Work on Listening
As a Provost many people will come to you when they have a problem or need advice. You may believe that it is your responsibility to give your opinion and advice on every issue that arises. This is a very unwise practice and will often result in those who report to you to avoid discussing some issues in your presence. It is best to offer your opinion when it is asked for and on topics that you have expertise and/or experience. If you give your opinion and advice on every issue that comes up, others will stop listening to you even when an issue arises where your advice and opinion would be helpful. It is difficult to distinguish what to pay attention to when someone is always talking and providing their opinion and advice even when their opinion and advice are sound and likely to be helpful. If you are talking a great deal, you will not be listening. Not listening sends a message that you don't value what someone else thinks, you only value what you think.

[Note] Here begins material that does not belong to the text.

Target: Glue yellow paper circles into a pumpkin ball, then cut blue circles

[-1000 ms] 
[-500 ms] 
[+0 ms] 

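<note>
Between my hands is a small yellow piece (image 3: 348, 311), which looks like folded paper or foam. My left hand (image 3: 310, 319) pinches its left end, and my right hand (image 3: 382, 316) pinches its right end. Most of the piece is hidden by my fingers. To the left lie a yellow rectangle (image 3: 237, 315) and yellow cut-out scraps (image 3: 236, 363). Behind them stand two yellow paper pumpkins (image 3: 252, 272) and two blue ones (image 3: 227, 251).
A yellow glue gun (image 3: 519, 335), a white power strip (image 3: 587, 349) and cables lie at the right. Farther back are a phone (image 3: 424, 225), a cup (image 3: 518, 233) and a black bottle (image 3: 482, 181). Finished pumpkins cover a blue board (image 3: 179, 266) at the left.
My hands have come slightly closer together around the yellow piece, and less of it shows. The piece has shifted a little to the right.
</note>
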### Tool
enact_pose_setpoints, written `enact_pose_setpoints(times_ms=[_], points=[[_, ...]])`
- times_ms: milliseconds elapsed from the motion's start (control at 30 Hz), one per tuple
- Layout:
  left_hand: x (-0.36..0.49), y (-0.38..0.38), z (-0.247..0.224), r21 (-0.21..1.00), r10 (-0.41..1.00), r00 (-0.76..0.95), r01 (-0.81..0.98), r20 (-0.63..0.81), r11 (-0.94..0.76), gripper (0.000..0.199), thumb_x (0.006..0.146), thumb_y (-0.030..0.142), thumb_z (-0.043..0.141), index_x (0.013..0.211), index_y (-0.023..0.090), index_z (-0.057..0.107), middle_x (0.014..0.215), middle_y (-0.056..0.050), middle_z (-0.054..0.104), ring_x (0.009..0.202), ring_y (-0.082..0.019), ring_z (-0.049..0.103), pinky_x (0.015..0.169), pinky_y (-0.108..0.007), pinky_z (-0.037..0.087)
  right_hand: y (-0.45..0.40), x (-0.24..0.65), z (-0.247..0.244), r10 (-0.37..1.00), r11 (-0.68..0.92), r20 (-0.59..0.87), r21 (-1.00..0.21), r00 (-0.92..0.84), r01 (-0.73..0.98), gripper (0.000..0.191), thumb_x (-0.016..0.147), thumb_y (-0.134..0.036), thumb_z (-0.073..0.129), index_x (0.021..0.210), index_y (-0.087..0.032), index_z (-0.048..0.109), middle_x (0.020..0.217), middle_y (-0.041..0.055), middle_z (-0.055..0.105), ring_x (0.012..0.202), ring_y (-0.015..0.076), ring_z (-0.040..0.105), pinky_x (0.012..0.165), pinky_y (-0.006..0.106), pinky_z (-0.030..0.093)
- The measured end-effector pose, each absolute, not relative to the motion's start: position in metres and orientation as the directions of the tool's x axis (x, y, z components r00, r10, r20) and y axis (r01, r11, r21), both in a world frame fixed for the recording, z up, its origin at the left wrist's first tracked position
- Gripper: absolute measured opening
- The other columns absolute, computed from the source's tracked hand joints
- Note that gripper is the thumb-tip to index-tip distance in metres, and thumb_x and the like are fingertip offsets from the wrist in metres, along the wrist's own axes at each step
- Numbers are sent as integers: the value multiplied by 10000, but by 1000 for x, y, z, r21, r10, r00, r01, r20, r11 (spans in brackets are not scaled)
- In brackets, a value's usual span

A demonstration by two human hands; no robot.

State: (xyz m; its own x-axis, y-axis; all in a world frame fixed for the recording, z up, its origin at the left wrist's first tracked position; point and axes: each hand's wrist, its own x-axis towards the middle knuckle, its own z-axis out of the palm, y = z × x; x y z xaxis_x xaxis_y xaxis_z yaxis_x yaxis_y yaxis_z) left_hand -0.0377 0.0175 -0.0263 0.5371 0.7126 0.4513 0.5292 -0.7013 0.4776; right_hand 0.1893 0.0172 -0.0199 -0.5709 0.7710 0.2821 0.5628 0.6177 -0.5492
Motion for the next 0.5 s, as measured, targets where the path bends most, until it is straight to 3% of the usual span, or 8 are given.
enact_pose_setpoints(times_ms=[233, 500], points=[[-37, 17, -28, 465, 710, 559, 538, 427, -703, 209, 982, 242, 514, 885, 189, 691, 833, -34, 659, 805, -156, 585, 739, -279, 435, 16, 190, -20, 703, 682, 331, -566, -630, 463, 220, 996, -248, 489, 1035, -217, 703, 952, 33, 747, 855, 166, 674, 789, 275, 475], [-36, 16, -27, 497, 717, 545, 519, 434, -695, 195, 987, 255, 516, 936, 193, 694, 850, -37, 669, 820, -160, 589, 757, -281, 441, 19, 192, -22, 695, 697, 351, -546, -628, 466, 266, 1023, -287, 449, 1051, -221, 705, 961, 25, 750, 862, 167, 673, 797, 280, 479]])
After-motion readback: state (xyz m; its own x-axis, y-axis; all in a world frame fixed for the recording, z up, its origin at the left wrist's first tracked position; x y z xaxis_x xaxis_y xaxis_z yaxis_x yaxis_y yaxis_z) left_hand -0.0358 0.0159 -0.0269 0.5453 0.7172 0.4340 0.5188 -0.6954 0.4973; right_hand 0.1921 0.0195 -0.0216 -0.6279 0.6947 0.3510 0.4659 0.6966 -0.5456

Listening is a hard skill to acquire. Having done a lot of marriage counseling, I can attest to the fact that a major hallmark of a dysfunctional relationship is the failure of one or both parties to listen to each other. They may talk a great deal, but they rarely listen to what the other person says. When It appeared to me that the couples were not listening to each other, I would stop the conversation and ask the nonspeaking spouse to tell me what her or his spouse just said. It was amazing how often they had no idea. They were too busy focusing on what they were about to say and did not listen to what their spouse was saying.